▶ [What needs to be done]:
Pull out every line below that contains the word "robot".

Provided records START

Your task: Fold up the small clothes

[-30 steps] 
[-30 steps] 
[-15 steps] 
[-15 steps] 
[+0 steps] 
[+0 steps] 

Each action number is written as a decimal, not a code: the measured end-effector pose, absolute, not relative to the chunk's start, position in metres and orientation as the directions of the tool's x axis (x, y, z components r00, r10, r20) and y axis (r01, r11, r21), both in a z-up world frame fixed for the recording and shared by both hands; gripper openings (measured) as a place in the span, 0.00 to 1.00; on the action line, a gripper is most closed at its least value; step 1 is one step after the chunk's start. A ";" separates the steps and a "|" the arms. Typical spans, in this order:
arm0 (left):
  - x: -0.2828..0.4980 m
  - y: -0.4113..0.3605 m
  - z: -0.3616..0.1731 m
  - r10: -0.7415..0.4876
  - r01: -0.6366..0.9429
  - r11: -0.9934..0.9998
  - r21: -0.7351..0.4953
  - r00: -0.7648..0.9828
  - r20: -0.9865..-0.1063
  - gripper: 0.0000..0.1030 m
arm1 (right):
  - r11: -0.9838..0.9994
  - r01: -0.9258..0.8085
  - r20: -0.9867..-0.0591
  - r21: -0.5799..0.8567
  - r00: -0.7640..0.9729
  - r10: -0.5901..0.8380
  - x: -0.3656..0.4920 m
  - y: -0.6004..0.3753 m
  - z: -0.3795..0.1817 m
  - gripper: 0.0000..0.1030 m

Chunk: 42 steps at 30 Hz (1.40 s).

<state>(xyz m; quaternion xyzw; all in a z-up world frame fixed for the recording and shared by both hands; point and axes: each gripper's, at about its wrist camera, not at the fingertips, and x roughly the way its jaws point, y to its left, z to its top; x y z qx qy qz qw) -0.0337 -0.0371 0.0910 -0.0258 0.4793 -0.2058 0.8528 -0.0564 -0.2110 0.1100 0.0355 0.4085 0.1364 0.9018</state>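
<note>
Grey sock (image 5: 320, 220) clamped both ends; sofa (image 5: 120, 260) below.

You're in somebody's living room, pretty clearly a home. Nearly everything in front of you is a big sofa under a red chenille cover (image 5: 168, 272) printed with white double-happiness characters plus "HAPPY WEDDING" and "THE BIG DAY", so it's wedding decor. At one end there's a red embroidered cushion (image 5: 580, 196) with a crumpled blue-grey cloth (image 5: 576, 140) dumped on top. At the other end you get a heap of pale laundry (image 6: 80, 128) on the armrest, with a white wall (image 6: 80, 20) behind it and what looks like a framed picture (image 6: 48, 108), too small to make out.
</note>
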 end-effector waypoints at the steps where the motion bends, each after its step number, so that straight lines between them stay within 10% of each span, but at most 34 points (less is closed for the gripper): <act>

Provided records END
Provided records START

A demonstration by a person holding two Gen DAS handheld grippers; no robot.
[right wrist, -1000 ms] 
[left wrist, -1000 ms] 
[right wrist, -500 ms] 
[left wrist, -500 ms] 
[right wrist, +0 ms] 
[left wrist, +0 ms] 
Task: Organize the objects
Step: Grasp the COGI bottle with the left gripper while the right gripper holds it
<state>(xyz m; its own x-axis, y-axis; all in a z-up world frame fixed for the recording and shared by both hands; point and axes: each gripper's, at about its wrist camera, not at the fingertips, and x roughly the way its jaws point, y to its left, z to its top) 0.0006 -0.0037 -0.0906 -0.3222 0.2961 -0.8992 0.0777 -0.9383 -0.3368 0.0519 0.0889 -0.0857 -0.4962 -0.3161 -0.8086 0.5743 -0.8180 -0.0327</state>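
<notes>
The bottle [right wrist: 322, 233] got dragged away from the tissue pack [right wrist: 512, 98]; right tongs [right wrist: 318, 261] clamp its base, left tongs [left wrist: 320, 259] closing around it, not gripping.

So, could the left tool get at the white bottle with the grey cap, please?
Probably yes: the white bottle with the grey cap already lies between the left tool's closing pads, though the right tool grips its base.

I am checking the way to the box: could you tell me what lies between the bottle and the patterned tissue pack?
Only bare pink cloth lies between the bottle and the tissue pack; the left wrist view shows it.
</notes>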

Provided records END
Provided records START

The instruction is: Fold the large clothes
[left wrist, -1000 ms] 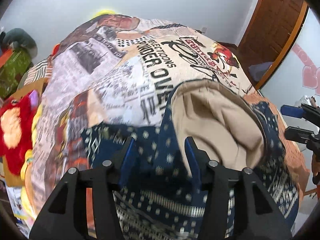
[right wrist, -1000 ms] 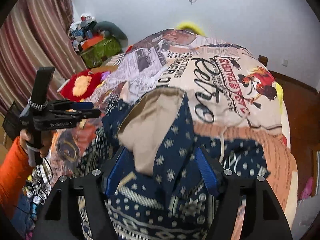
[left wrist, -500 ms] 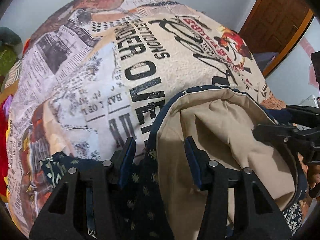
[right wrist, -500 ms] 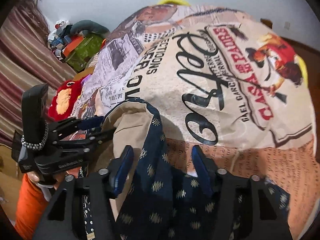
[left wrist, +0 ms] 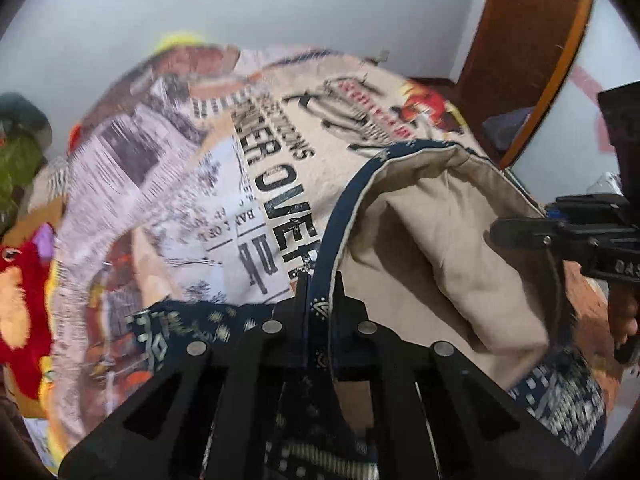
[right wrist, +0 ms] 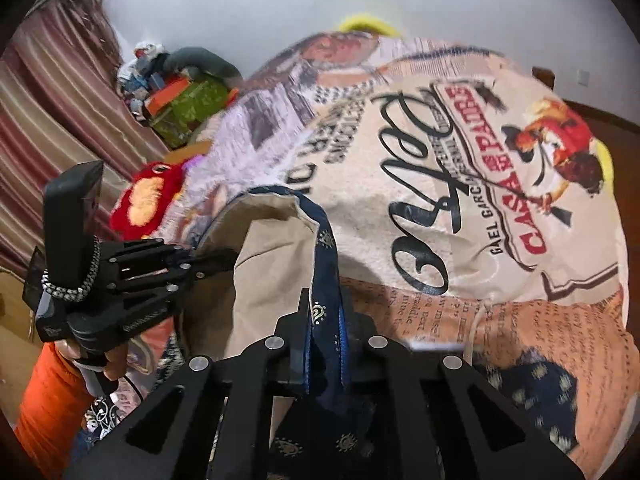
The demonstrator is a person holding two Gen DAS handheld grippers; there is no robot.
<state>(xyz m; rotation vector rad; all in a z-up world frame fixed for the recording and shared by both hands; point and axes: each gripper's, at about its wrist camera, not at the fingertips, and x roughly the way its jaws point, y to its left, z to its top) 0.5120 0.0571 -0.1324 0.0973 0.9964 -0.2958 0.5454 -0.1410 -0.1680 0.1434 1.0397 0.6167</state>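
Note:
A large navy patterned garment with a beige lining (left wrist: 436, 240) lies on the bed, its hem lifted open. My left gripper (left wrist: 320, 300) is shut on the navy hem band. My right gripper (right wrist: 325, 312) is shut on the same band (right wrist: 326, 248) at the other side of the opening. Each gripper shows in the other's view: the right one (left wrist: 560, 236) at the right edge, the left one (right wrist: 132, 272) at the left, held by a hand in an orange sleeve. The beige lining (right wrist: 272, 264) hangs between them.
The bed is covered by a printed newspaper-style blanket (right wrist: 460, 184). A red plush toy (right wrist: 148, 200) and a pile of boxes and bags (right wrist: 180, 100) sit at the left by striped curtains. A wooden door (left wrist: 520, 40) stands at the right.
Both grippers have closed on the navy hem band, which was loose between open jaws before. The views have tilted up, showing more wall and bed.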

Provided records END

▶ [Your solution]:
A demonstration by a person holding two Gen DAS handheld grippers; no robot.
The demonstrator is a person holding two Gen DAS handheld grippers; there is no robot.

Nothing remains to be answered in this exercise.